泥酔客を「鉄道に乗せない」時代到来か? 駅係員などへの暴力“飲酒がらみ”が7割超、止まぬ蛮行への最適解とは

キーワード :
,
原因の7割超は飲酒――。日本民営鉄道協会は5月23日、2022年に発生した駅員や乗務員に対する暴力行為の件数を発表した。根本解決には何をしたらいいのか。

最新技術利用のジレンマ

夜の駅のホーム(画像:写真AC)
夜の駅のホーム(画像:写真AC)

 さらに、毅然(きぜん)とした対応を一歩進めることも可能なはずだ。

 現状では飲酒が原因で暴力を振るっても、鉄道会社が取れる措置は、警察に引き渡す程度だろう。ここから一歩進んで、暴力行為を起こした加害者に対して、所定のカウンセリングなどを受けない限り

「以後の乗車を認めない」

とすれば、抑止力にはなるだろう。

 さらに効果的なのは、監視カメラの利用である。鉄道での監視カメラの利用を巡っては、運用方法を巡って議論が繰り返されている。

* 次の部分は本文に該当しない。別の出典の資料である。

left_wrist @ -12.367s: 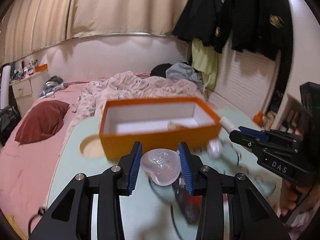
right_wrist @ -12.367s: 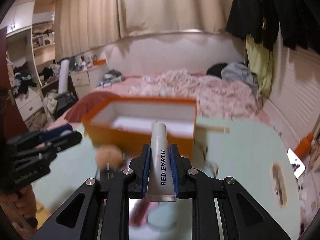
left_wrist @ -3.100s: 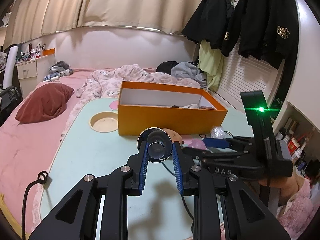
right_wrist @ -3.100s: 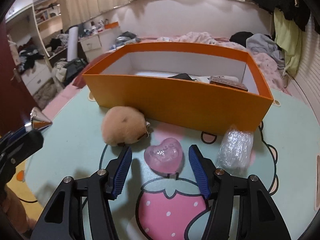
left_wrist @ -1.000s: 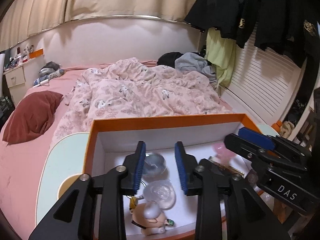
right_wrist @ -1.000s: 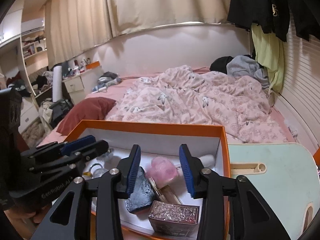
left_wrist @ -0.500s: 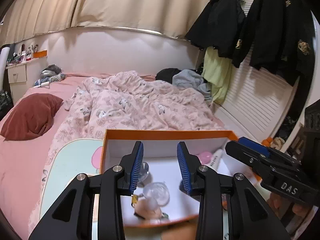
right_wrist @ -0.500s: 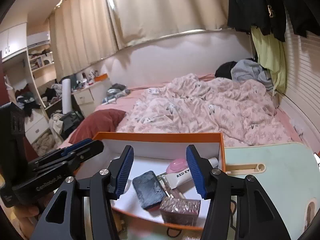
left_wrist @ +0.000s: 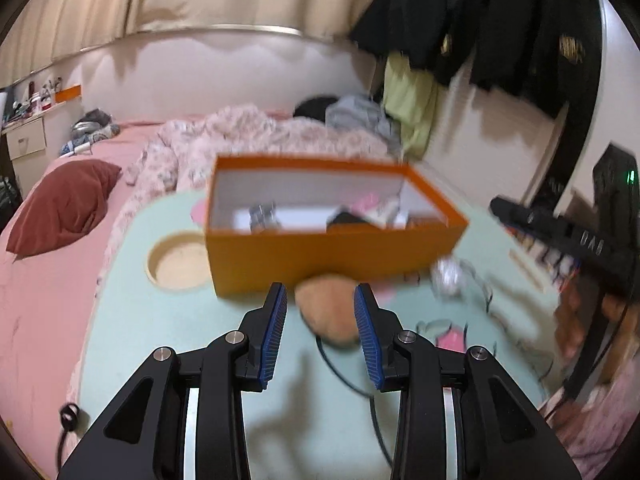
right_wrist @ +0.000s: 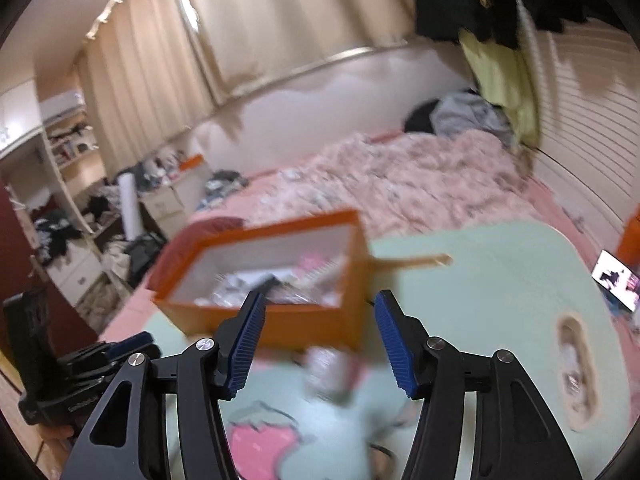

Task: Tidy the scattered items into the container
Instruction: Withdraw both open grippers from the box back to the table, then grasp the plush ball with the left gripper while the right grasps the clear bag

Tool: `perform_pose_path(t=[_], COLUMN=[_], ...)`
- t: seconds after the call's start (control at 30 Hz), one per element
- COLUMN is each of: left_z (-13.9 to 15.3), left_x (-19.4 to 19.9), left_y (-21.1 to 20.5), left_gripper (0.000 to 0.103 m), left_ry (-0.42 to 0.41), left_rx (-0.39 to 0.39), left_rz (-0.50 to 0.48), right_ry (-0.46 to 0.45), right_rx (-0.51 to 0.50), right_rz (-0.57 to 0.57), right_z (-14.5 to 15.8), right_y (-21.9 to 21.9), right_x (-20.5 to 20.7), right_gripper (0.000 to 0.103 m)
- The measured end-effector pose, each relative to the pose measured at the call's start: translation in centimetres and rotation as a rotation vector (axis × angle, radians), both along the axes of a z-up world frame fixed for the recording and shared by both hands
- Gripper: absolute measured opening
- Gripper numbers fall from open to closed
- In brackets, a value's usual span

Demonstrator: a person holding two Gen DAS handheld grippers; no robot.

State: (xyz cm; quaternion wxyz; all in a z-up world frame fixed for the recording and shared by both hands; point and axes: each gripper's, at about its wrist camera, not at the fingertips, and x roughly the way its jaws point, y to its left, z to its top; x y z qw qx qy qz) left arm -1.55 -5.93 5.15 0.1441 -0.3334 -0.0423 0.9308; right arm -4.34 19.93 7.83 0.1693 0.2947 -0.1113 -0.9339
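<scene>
Two grippers are out over the table, and both hold nothing. The left gripper [left_wrist: 320,330] has its blue pads apart, and the fluffy tan toy [left_wrist: 330,310] sits on the table right in front of the gap, just ahead of the pads and not yet squeezed. The right gripper [right_wrist: 318,342] has just been opening its jaws, and they stand wide now with nothing between them. A crinkly see-through wrapped thing [right_wrist: 326,370] lies on the table just past its pads, a bit blurry.

The orange box [left_wrist: 332,220] stands right behind both of these things. It already has a pink piece, a dark piece and some shiny bits inside.

I think the step now is to pick up the last two things. The toy is soft and round, so the left pads should go on each side of its middle and close gently. A dark cord [left_wrist: 344,376] lies under the toy, so lift straight up and watch for a snag. The wrapped thing looks slippery, so the right pads should go low around it. Both things are close to the box wall, so carry them up over the rim before letting go.
</scene>
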Motion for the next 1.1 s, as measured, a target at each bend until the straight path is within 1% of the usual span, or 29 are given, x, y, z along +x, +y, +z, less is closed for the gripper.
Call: perform_pose_path(t=[0.1,0.2,0.23,0.27,0.3,0.33,0.37,0.4,0.5,0.57,0.63,0.7,0.73,0.77,0.8,0.87,0.97,1.1], left_z=[-0.7,-1.5,-1.9,-2.2,-2.4,-2.5,-2.6,-2.7,-3.2,-3.8,-3.9,-3.9,-4.0,-4.0,-4.0,-4.0,-3.3,-2.1], left_x=[-0.7,-1.7,-2.0,-2.4,-2.6,-2.8,-3.0,-3.2,-4.2,-4.9,-4.9,-4.8,-4.7,-4.6,-4.5,-4.2,-3.7,-2.6], left_y=[1.4,2.5,2.8,3.0,3.2,3.4,3.5,3.6,4.2,4.7,5.0,5.2,5.2,5.2,5.0,4.8,4.6,4.1], left_gripper=[0.036,0.036,0.036,0.038,0.049,0.056,0.065,0.068,0.068,0.068,0.068,0.067,0.063,0.056,0.056,0.053,0.051,0.051], left_ry=[-0.018,-0.068,-0.082,-0.093,-0.098,-0.103,-0.105,-0.104,-0.138,-0.175,-0.172,-0.17,-0.168,-0.163,-0.159,-0.145,-0.114,-0.075], left_rx=[-0.033,-0.053,-0.075,-0.101,-0.11,-0.113,-0.118,-0.126,-0.158,-0.155,-0.153,-0.141,-0.134,-0.125,-0.116,-0.103,-0.104,-0.077], left_rz=[-0.009,-0.018,-0.004,0.011,0.012,0.01,0.015,0.023,0.044,0.034,0.025,0.018,0.017,0.015,0.014,0.014,0.023,0.018], right_ry=[-0.041,-0.085,-0.091,-0.1,-0.111,-0.126,-0.139,-0.157,-0.188,-0.206,-0.225,-0.217,-0.222,-0.229,-0.232,-0.232,-0.224,-0.195], right_rx=[0.007,0.004,0.024,0.051,0.072,0.09,0.097,0.102,0.129,0.159,0.155,0.153,0.155,0.156,0.156,0.146,0.138,0.129], right_rz=[-0.027,0.014,0.018,0.019,0.02,0.021,0.026,0.031,0.018,-0.003,0.01,0.017,0.014,0.01,0.006,0.012,0.02,0.023], right_z=[-1.1,-2.1,-2.4,-2.7,-3.0,-3.4,-3.7,-4.1,-5.0,-5.5,-5.8,-5.8,-5.9,-5.9,-6.0,-6.0,-6.0,-5.5], right_y=[0.9,0.1,-0.4,-1.0,-1.6,-2.2,-2.5,-3.0,-3.9,-4.2,-4.5,-4.4,-4.4,-4.3,-4.1,-4.1,-3.9,-3.7], right_x=[0.0,-0.4,-0.4,-0.5,-0.6,-0.7,-0.9,-1.1,-1.6,-1.9,-2.0,-1.8,-1.9,-2.1,-2.1,-2.1,-1.9,-1.5], right_gripper=[0.057,0.057,0.057,0.06,0.061,0.062,0.062,0.062,0.062,0.062,0.062,0.061,0.049,0.037,0.033,0.032,0.032,0.031])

 2021年10月、JR東日本が顔認識カメラを導入したことでさまざまな議論を呼んだ。このシステムは「不審者」をカメラの人工知能(AI)がキャッチし、警備員が目視で確認の上登録するものだった。

 このシステムが批判されたのは、どのような行為が不審とされるかが非公開で、映像やデータの取り扱いも明らかにされなかったためだ。確かに運用方法には解決すべき問題があるものの、技術的にAIが暴力行為を起こしそうな酔客や、過去に暴力行為を起こした加害者を検知することは十分可能だろう。

 同社では2022年、主要駅で駅員にウエアラブルカメラを装着させる対策を発表したことも話題になったが、監視カメラを使った事前検知のほうが効果的だ。

 こう考えると、最新技術を使った対応が最も効果的に見えてしまう。しかし、それは同時に

「乗客を常に監視している」

という不愉快な感情ももたらす。結局は飲酒に対する甘い対応を止めて「飲んだら乗るな」を徹底するしかない。むしろ、鉄道会社が

「飲んだら乗せない」

までやってもいいかもしれない。